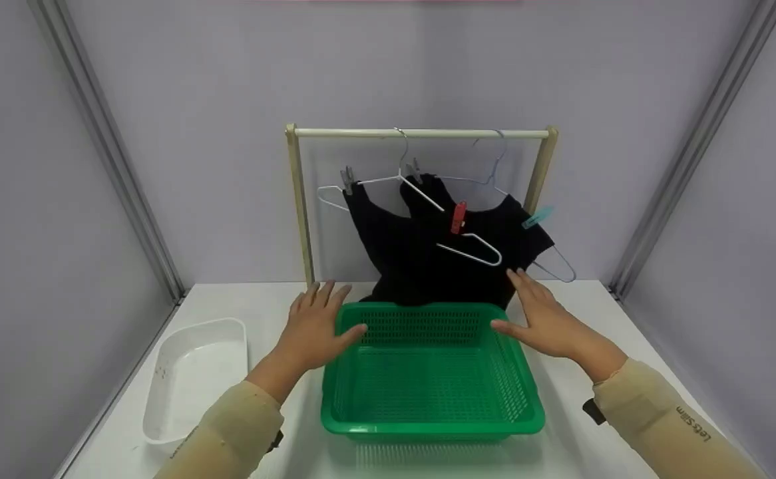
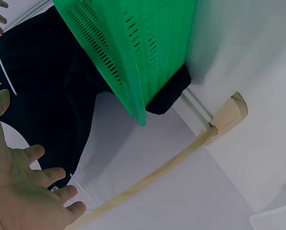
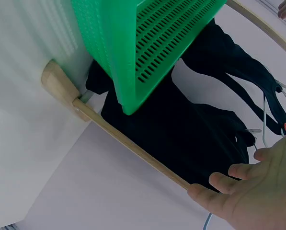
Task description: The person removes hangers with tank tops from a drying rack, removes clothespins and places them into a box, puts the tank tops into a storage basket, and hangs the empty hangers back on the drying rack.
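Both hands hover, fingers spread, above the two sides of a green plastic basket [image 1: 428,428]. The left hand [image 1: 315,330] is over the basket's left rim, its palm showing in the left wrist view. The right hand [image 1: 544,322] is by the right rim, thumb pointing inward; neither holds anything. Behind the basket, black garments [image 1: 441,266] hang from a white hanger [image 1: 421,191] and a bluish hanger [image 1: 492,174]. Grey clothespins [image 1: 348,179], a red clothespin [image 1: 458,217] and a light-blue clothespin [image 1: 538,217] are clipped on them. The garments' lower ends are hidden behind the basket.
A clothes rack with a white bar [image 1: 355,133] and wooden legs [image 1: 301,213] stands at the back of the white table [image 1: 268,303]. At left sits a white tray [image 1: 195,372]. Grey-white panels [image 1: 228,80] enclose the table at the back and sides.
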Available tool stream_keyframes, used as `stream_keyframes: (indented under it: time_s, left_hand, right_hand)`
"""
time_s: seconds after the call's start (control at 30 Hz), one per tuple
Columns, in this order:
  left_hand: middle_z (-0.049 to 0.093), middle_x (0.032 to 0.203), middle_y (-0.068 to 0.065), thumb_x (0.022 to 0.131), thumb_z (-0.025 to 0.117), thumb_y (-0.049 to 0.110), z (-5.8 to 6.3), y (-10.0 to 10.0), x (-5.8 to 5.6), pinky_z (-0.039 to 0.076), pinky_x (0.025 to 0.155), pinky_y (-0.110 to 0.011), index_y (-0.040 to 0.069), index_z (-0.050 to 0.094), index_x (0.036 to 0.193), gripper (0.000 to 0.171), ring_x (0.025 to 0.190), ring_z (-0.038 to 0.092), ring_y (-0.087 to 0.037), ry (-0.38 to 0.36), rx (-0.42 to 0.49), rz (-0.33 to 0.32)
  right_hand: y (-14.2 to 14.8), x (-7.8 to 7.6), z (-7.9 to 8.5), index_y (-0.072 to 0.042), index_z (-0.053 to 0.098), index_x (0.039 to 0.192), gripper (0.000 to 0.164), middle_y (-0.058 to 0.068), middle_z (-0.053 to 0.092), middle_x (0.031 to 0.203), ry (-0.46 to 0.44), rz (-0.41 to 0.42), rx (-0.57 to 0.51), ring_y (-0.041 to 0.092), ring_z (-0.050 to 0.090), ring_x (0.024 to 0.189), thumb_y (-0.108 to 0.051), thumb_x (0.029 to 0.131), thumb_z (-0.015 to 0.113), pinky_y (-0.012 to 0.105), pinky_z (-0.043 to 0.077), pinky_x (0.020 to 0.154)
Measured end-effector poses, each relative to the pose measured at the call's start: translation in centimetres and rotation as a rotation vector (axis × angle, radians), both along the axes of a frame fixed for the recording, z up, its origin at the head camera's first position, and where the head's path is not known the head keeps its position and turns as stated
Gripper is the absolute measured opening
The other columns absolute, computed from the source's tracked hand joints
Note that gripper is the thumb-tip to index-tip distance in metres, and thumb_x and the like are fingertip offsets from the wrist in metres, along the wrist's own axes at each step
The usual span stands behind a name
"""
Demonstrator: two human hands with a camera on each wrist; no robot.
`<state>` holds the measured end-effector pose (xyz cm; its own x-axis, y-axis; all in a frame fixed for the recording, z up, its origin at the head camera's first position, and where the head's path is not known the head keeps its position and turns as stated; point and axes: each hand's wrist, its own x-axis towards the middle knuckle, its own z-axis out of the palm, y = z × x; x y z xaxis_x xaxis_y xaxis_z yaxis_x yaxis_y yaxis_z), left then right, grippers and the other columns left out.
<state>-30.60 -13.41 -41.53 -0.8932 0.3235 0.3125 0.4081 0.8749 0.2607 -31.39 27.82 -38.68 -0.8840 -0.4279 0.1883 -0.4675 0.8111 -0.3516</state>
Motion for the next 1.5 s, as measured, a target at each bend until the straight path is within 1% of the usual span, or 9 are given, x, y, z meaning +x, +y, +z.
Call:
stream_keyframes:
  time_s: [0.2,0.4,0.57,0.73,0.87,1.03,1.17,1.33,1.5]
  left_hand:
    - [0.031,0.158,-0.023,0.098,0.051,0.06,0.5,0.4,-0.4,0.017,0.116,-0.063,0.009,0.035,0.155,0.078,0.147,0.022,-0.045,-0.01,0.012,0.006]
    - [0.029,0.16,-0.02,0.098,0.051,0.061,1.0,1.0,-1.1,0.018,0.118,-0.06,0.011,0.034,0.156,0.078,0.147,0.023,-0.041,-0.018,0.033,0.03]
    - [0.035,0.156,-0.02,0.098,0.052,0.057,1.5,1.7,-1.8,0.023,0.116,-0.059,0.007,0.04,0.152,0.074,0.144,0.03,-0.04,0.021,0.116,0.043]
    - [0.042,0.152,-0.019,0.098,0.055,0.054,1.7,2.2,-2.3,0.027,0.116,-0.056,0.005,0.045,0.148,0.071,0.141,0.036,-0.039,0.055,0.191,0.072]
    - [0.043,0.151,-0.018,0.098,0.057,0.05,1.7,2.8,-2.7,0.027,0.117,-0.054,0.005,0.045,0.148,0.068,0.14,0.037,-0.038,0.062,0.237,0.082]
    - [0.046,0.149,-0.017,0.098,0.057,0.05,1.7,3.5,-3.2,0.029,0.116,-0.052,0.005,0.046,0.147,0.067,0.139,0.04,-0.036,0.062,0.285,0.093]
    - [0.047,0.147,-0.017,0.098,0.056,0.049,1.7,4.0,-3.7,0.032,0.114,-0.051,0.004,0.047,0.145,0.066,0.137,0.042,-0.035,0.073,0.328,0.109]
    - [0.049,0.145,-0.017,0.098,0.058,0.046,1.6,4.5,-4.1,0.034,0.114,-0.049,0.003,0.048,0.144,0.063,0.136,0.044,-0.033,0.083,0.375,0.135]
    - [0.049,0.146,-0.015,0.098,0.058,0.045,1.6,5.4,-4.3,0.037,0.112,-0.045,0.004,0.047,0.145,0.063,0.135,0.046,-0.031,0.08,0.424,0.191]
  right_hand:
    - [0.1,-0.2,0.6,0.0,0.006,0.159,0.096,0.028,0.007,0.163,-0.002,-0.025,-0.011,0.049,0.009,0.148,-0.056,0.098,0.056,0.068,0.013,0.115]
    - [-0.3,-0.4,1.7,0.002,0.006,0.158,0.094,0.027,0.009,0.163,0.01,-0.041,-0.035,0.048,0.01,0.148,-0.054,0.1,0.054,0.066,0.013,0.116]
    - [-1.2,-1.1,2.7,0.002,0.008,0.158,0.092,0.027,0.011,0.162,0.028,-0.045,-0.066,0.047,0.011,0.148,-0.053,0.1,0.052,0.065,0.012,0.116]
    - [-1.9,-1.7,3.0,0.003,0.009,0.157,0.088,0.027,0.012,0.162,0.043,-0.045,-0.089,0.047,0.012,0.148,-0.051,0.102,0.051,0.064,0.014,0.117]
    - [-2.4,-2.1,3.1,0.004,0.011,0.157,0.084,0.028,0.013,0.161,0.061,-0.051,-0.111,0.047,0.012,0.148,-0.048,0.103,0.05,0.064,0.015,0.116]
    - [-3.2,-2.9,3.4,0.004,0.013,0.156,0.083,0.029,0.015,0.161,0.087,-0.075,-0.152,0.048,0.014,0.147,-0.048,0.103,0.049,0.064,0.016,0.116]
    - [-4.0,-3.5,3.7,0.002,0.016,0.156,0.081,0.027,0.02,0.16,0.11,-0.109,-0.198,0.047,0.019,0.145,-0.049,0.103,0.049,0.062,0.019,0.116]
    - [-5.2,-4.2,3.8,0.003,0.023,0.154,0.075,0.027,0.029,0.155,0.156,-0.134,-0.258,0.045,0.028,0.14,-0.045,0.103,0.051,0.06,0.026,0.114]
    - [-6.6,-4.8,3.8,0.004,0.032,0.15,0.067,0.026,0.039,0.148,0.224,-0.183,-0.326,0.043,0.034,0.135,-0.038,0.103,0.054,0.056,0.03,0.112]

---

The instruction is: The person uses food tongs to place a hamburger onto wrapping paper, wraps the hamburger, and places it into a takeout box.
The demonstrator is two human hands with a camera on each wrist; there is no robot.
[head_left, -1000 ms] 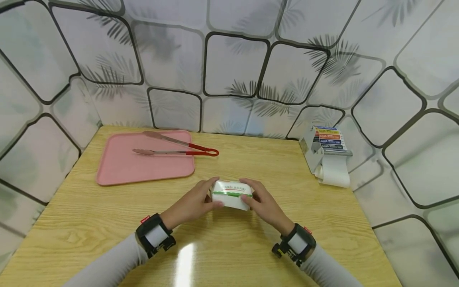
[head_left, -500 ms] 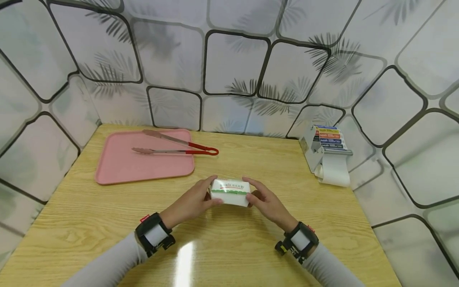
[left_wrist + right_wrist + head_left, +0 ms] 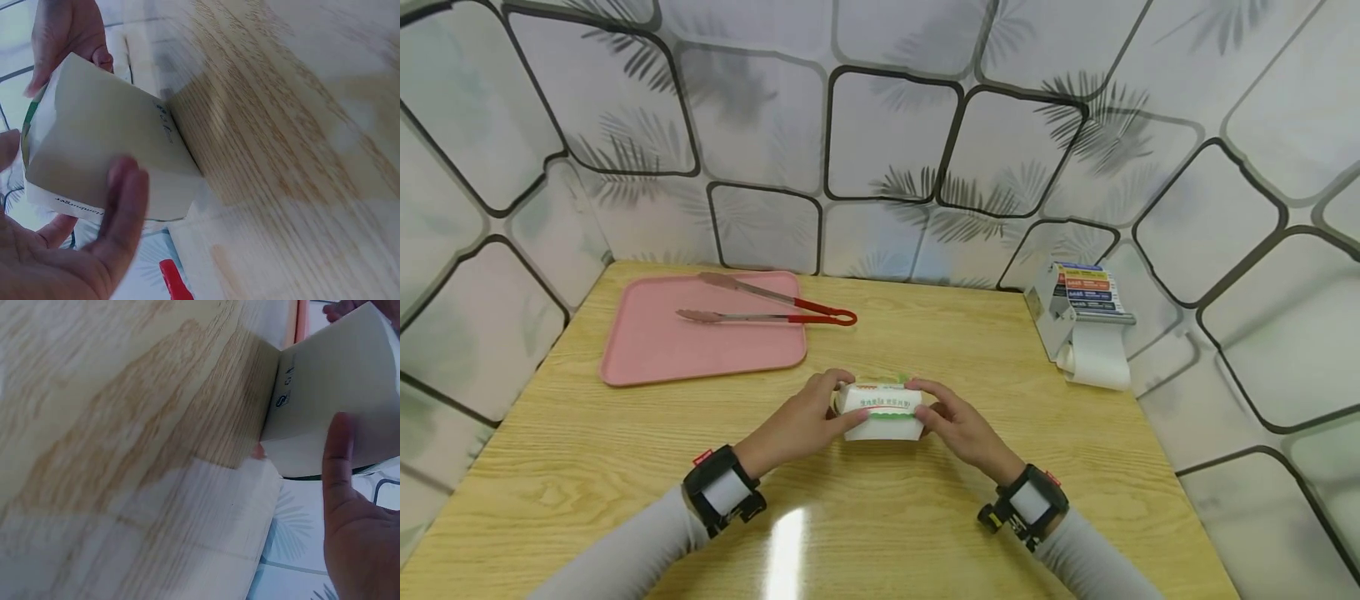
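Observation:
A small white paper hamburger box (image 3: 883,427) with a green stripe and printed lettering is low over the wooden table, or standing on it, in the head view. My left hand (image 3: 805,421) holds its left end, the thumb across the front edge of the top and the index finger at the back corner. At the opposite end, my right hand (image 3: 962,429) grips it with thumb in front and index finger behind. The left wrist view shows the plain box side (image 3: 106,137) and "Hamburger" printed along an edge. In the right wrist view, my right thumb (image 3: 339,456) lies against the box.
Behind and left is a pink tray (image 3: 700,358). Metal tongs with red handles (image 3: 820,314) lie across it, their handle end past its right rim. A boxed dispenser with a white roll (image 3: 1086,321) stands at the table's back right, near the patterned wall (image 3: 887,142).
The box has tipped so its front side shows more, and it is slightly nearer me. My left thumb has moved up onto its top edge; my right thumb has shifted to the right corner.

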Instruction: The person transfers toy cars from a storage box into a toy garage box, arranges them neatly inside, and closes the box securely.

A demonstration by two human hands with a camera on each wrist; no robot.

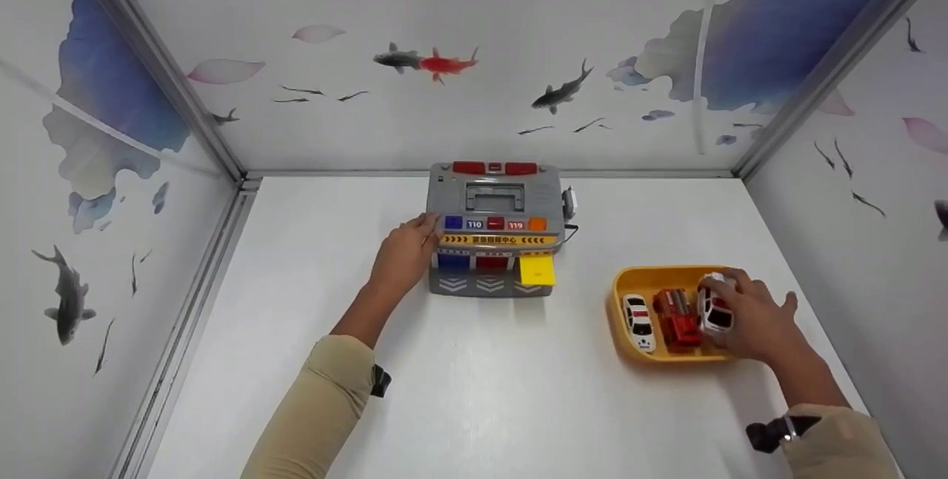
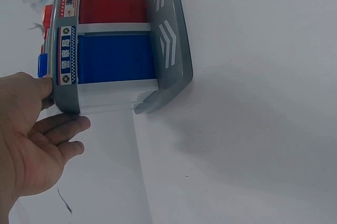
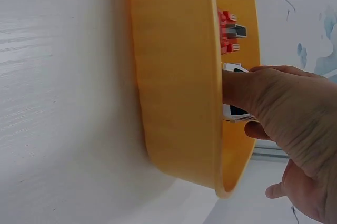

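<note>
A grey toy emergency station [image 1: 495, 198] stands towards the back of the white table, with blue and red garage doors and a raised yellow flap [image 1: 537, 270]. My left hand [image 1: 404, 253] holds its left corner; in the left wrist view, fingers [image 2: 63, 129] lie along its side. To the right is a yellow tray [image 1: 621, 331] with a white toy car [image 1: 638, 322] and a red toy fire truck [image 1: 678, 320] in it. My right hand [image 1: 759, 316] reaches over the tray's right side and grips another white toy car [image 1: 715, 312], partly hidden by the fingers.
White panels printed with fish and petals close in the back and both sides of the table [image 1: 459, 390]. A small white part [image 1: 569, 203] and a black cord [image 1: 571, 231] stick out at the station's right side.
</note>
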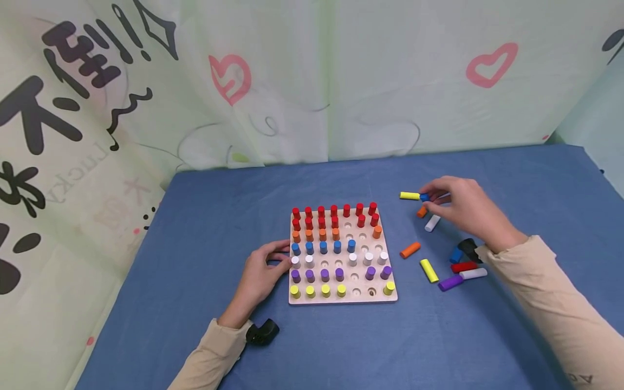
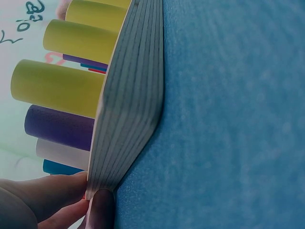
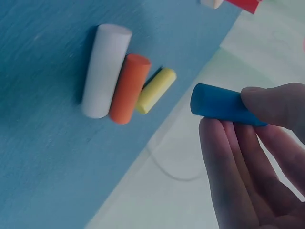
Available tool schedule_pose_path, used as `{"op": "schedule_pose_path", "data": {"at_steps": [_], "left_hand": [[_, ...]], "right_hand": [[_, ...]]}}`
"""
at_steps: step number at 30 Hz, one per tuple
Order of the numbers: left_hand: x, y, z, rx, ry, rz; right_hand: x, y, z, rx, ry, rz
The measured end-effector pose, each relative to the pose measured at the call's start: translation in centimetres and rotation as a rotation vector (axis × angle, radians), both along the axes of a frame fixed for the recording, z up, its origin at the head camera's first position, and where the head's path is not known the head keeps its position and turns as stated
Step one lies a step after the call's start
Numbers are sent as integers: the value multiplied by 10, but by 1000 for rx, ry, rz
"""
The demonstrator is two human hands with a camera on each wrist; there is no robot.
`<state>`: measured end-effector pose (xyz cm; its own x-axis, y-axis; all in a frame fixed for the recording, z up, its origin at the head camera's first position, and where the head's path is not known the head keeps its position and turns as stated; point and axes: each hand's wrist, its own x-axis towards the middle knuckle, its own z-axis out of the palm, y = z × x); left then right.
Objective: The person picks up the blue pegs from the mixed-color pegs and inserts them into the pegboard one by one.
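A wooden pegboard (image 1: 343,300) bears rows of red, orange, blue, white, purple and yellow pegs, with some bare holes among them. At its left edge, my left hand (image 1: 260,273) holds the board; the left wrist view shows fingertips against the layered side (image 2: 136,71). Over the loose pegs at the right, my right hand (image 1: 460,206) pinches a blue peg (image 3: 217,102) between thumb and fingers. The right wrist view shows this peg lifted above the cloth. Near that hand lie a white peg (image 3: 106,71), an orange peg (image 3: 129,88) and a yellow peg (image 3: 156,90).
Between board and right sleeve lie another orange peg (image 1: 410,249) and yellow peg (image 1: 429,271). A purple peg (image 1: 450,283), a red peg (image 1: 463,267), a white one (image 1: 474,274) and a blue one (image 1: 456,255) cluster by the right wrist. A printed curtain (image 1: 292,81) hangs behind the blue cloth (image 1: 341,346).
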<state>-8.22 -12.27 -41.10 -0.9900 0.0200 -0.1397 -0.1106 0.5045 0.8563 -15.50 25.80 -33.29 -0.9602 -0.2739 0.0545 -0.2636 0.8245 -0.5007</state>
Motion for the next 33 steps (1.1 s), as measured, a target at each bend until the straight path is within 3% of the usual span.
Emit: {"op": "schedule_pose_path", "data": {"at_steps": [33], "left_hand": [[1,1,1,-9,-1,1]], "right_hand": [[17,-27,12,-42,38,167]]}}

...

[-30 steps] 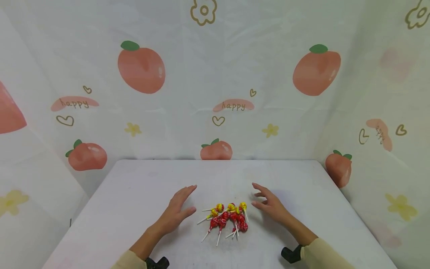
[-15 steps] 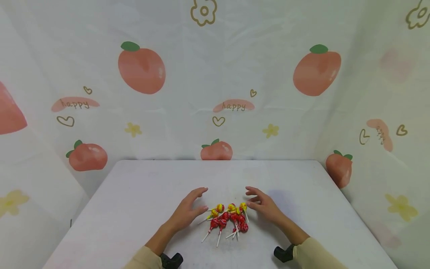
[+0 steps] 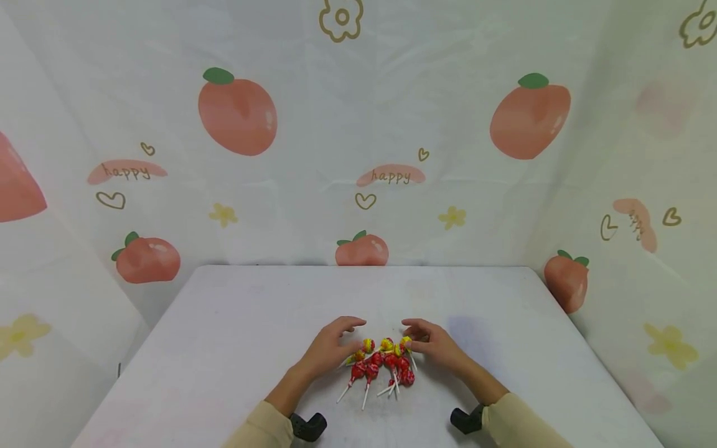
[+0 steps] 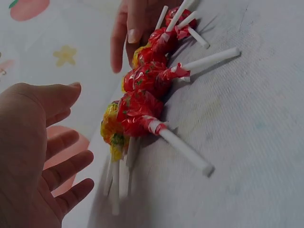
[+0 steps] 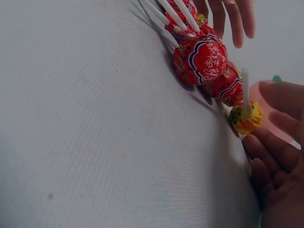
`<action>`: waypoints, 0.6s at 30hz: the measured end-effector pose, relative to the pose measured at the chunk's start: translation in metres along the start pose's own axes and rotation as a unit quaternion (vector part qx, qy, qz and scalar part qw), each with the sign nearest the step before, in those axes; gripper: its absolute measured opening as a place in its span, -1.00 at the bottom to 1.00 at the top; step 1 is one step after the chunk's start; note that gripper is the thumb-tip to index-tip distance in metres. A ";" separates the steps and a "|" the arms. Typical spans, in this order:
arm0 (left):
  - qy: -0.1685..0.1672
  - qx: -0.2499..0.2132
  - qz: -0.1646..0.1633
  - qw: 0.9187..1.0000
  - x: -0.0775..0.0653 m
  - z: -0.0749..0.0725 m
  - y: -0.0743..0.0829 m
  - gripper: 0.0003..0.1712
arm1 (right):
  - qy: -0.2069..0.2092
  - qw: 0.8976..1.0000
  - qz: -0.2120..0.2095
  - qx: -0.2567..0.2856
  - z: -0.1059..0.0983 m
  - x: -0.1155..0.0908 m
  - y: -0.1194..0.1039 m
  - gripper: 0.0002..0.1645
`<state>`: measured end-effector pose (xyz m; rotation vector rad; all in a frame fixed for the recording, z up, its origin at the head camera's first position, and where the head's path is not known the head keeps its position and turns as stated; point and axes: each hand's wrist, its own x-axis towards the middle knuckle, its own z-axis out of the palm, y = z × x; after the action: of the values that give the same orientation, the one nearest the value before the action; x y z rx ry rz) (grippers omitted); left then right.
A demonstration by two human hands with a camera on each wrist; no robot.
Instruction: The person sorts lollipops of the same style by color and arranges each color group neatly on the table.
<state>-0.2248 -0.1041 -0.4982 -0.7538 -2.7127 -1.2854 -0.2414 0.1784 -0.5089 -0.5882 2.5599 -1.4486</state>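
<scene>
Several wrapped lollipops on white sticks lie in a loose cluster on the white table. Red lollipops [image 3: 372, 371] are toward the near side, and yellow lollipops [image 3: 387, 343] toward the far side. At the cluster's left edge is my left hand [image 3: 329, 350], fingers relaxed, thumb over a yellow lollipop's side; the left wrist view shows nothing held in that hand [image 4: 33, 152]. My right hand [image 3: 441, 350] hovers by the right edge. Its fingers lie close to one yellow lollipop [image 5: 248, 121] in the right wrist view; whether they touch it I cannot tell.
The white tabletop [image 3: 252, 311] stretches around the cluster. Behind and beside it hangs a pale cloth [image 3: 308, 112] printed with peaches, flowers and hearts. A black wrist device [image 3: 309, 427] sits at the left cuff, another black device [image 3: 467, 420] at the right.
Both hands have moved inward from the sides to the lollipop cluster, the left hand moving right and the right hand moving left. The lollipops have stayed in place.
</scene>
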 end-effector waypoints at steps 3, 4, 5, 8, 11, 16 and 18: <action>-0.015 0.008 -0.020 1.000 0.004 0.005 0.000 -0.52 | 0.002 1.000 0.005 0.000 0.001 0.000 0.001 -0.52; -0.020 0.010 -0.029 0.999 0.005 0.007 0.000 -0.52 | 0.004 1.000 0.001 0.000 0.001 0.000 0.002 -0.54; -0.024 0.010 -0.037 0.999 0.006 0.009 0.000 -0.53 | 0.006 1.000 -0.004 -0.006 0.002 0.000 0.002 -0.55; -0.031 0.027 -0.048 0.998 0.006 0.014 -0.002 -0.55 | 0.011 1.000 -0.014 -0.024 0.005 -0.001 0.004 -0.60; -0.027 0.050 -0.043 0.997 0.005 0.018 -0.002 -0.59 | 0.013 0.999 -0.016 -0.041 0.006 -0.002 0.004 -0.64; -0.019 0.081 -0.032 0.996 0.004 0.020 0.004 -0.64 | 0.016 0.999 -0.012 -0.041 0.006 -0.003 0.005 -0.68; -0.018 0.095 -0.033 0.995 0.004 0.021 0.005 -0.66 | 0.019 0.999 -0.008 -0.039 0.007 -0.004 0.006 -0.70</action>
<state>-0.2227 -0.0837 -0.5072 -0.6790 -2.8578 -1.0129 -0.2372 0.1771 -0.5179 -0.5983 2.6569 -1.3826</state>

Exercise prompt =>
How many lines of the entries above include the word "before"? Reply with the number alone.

Reply =>
2